#### [What you are asked to do]
In full and without alteration, return the records below.

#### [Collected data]
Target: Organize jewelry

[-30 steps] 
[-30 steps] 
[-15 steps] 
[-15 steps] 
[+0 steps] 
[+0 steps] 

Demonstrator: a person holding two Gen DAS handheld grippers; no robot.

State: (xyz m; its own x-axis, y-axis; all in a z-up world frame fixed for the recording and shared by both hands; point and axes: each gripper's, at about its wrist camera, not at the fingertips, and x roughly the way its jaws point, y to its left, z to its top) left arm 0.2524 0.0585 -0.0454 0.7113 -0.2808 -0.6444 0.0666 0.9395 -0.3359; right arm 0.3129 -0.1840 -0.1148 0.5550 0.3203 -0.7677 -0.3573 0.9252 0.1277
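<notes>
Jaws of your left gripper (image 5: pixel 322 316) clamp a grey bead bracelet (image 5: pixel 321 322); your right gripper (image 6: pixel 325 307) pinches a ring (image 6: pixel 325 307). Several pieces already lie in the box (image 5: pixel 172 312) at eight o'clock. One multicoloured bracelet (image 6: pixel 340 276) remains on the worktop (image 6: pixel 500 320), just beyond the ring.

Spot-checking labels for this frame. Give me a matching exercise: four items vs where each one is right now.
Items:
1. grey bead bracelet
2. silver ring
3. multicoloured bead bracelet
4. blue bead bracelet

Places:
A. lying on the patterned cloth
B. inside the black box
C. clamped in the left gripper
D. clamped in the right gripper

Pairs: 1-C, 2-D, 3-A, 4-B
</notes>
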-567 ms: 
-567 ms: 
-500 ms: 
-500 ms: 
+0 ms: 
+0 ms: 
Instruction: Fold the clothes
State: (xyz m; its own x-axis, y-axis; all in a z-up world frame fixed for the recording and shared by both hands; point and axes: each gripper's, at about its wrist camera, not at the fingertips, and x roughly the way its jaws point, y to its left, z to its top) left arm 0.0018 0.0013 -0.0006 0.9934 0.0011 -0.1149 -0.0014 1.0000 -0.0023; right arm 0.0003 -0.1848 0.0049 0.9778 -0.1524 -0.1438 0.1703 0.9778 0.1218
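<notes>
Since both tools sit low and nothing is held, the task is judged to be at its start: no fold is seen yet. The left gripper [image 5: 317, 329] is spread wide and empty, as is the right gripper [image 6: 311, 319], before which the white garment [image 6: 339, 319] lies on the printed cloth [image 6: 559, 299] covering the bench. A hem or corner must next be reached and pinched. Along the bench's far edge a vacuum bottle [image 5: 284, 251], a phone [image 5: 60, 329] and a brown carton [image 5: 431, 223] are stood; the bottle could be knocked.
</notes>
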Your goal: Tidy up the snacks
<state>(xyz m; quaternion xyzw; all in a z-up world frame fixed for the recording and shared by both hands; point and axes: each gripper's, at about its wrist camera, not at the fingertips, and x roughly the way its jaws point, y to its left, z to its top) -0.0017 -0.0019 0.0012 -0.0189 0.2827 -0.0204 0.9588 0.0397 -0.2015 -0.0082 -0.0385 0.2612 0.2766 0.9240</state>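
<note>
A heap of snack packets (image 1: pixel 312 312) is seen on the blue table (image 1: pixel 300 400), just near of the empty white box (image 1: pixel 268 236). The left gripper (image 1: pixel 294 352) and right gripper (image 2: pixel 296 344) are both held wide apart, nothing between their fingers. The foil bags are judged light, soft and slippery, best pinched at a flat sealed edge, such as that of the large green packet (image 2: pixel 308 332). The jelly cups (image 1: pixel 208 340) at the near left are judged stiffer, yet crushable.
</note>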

#### [Exercise answer]
Target: Organize jewelry

[-30 steps] 
[-30 steps] 
[-15 steps] 
[-15 steps] 
[+0 steps] 
[+0 steps] 

Demonstrator: a person holding two Gen DAS handheld grippers; no robot.

State: (xyz m; its own x-axis, y-axis; all in a z-up world frame fixed for the recording and shared by both hands; point and axes: each gripper's, at about its wrist camera, not at the fingertips, and x roughly the way its jaws point, y to its left, z to its top) left arm 0.2524 0.0585 -0.0454 0.7113 -0.2808 -0.6444 0.0666 0.9395 -0.3359; right arm 0.3129 -0.1840 -0.1148 0.5550 0.3203 -0.7677 -0.3573 0.9252 0.1277
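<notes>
Jaws of your left gripper (image 5: pixel 322 316) clamp a grey bead bracelet (image 5: pixel 321 322); your right gripper (image 6: pixel 325 307) pinches a ring (image 6: pixel 325 307). Several pieces already lie in the box (image 5: pixel 172 312) at eight o'clock. One multicoloured bracelet (image 6: pixel 340 276) remains on the worktop (image 6: pixel 500 320), just beyond the ring.

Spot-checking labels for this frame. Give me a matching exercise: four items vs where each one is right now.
Items:
1. grey bead bracelet
2. silver ring
3. multicoloured bead bracelet
4. blue bead bracelet

Places:
A. lying on the patterned cloth
B. inside the black box
C. clamped in the left gripper
D. clamped in the right gripper

Pairs: 1-C, 2-D, 3-A, 4-B
</notes>
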-567 ms: 
-567 ms: 
-500 ms: 
-500 ms: 
+0 ms: 
+0 ms: 
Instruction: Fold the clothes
State: (xyz m; its own x-axis, y-axis; all in a z-up world frame fixed for the recording and shared by both hands; point and axes: each gripper's, at about its wrist camera, not at the fingertips, and x roughly the way its jaws point, y to its left, z to its top) left arm 0.0018 0.0013 -0.0006 0.9934 0.0011 -0.1149 -0.0014 1.0000 -0.0023; right arm 0.0003 -0.1848 0.0049 0.9778 -0.1524 -0.1438 0.1703 0.9778 0.1218
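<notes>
Since both tools sit low and nothing is held, the task is judged to be at its start: no fold is seen yet. The left gripper [image 5: 317, 329] is spread wide and empty, as is the right gripper [image 6: 311, 319], before which the white garment [image 6: 339, 319] lies on the printed cloth [image 6: 559, 299] covering the bench. A hem or corner must next be reached and pinched. Along the bench's far edge a vacuum bottle [image 5: 284, 251], a phone [image 5: 60, 329] and a brown carton [image 5: 431, 223] are stood; the bottle could be knocked.
</notes>
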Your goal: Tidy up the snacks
<state>(xyz m; quaternion xyzw; all in a z-up world frame fixed for the recording and shared by both hands; point and axes: each gripper's, at about its wrist camera, not at the fingertips, and x roughly the way its jaws point, y to its left, z to its top) -0.0017 -0.0019 0.0012 -0.0189 0.2827 -0.0204 0.9588 0.0397 -0.2015 -0.0082 -0.0385 0.2612 0.2766 0.9240</state>
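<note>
A heap of snack packets (image 1: pixel 312 312) is seen on the blue table (image 1: pixel 300 400), just near of the empty white box (image 1: pixel 268 236). The left gripper (image 1: pixel 294 352) and right gripper (image 2: pixel 296 344) are both held wide apart, nothing between their fingers. The foil bags are judged light, soft and slippery, best pinched at a flat sealed edge, such as that of the large green packet (image 2: pixel 308 332). The jelly cups (image 1: pixel 208 340) at the near left are judged stiffer, yet crushable.
</note>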

No further output is required, since the answer is complete.